* [ACTIVITY] From the line that contains "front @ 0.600" down to the final line below, please repeat each line exactly and nothing more, with no pictures.

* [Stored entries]
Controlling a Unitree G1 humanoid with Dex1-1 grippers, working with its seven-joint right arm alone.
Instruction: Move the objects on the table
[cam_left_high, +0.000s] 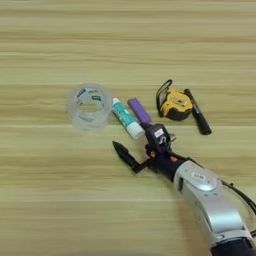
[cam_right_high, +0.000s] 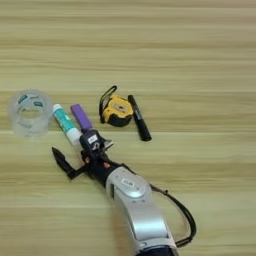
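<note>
left eye view shows the right gripper (cam_left_high: 134, 142) spread wide and empty, with glue stick (cam_left_high: 125, 117) and purple cylinder (cam_left_high: 139, 110) just beyond its fingers; no object appears grasped, so moving remains.

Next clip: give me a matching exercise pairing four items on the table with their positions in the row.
Things:
1. clear tape roll
2. black marker
3. short purple cylinder
4. yellow-black tape measure

Places:
A. far right end
B. far left end
C. just left of the marker
D. just right of the white-teal glue stick

Pairs: 1-B, 2-A, 3-D, 4-C
</note>
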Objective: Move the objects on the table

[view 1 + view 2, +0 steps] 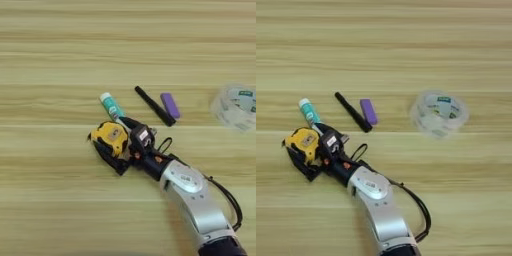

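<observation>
The yellow-and-black tape measure (110,137) lies left of the table's (60,60) centre. My right gripper (115,144) reaches it from the lower right and straddles it. One black finger (128,123) runs along its upper right side and the other presses under its lower edge, so the gripper is shut on it. The white tube with a teal label (111,105) lies just above, its lower end close to the upper finger. The silver forearm (192,197) comes in from the bottom right. The tape measure's cord is hidden.
A black marker (154,106) and a small purple block (170,105) lie side by side right of the tube. A clear roll of tape (438,113) sits further right. A black cable (416,210) loops off the forearm.
</observation>
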Controlling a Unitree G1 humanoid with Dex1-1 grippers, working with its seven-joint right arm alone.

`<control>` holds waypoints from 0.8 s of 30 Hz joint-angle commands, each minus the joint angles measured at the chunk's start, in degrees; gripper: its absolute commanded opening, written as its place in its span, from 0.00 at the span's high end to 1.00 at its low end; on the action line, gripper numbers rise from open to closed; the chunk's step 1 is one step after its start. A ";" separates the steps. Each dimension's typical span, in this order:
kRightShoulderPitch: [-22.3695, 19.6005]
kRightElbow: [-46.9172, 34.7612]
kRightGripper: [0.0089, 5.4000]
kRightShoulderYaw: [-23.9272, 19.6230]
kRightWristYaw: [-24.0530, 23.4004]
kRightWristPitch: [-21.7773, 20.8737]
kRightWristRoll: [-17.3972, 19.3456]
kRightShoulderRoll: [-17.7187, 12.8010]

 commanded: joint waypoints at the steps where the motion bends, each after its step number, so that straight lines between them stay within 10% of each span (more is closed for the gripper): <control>1: -3.68 -0.22 0.00 -0.66 -0.99 -1.92 -0.23 0.18; 13: -3.38 0.63 0.00 0.31 0.30 -2.10 -1.12 0.04; 24: -3.45 0.94 0.24 0.53 0.96 -1.99 -1.28 -0.14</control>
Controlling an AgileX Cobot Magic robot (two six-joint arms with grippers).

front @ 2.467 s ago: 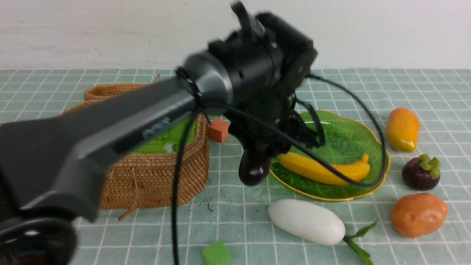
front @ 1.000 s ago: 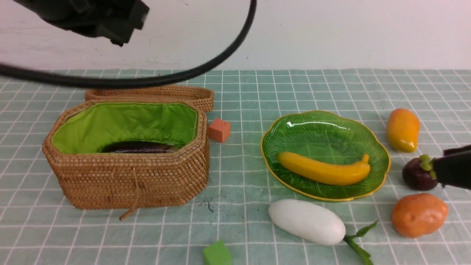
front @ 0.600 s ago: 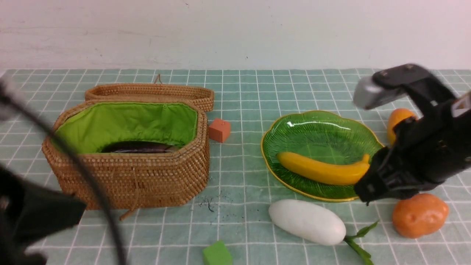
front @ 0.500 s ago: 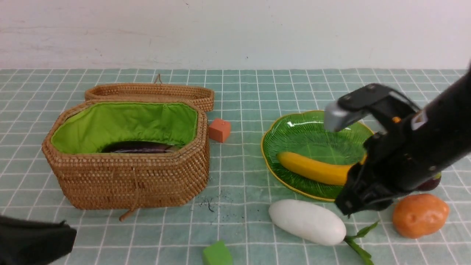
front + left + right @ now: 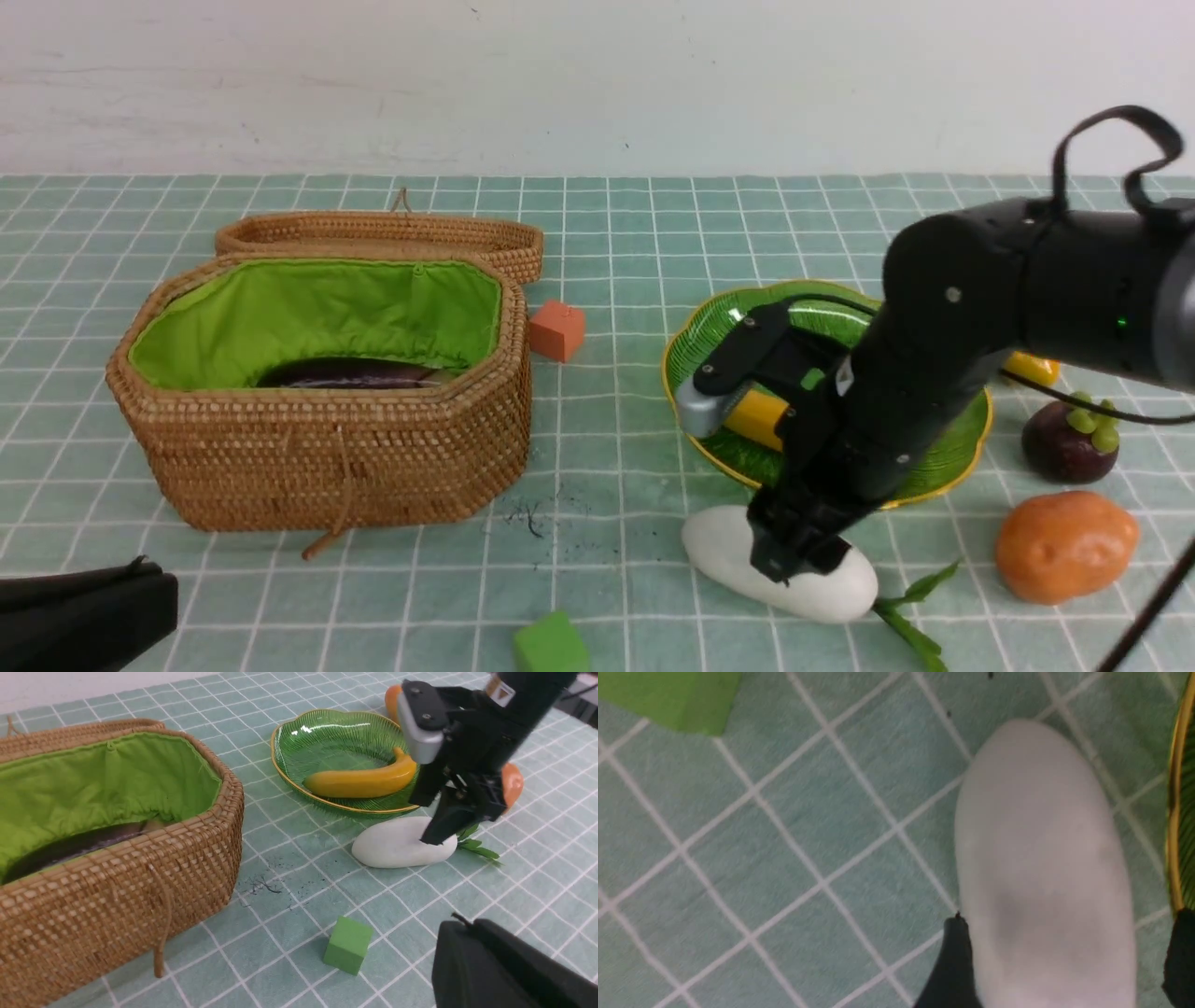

* [COMPLETED EXERCISE]
front @ 0.600 s ago: 
front @ 0.500 s ago: 
front + left + right @ now: 

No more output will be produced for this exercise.